After lengthy negotiations, Toshiba this morning officially agreed to sell its lucrative memory chip unit to a global consortium that includes Apple, in a deal reportedly worth $17.7 billion (via The Wall Street Journal).
Toshiba said the legally binding agreement ensures the chip unit will remain a Toshiba affiliate even after it has become the property of the Bain Capital-led group, which includes Apple, Dell, Seagate, Hoya, and SK Hynix.
Toshiba and Bain want to get the deal done by the end of March, despite ongoing litigation with Western Digital, which jointly operates the memory business with Toshiba. Western Digital claims it has the right to vote on the sale. Another hurdle is receiving antitrust clearance, which could take six months or longer, according to WSJ.
Toshiba originally announced it would sell its NAND flash memory unit in January 2017 to raise funds to cover huge losses associated with its U.S. nuclear subsidiary, Westinghouse. Toshiba wants to close the deal to raise the cash by March so it can remain listed on the Tokyo Stock Exchange.
Several companies, including TSMC, Foxconn, Amazon, Google, Broadcom, and a range of private equity firms entered bids this year in an effort to get a piece of the memory chip unit.

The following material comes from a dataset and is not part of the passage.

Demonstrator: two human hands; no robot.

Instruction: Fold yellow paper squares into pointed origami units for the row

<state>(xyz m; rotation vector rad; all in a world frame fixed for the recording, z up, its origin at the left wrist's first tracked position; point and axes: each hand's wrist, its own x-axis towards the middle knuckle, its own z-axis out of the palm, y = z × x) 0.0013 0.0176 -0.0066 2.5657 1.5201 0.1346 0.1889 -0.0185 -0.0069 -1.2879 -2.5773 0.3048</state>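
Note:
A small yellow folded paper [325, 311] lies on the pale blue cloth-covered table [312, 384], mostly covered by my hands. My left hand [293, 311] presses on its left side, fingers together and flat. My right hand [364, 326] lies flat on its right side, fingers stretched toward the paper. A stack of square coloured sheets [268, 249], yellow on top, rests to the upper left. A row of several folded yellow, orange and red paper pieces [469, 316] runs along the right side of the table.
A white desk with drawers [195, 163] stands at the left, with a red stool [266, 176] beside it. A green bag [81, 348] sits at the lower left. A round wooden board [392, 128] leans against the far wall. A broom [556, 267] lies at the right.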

In a statement given to Reuters on Thursday, SK Hynix said the Bain-led group will hold 49.9 percent of the voting rights in the chip unit, while Toshiba will hold 40.2 percent and Japan's Hoya Corp will own 9.9 percent. Apple, Dell, Seagate, and Kingston Technology will invest in the form of non-convertible preferred shares, it said.
SK Hynix also revealed it will invest 395 billion yen ($3.5 billion) in the unit. Other companies declined to comment, but individual investments are believed to be 350.5 billion yen ($3.11 billion) from Toshiba, 212 billion yen ($1.88 billion) from Bain, and a combined 415.5 billion yen ($3.68 billion) from Apple, Dell, Kingston, and Seagate.
Apple has been interested in the memory chip unit because NAND flash is an essential component of its iPhones and iPads. Only a handful of companies make the chips and the dominant player is Samsung, Apple's biggest rival in the smartphone industry.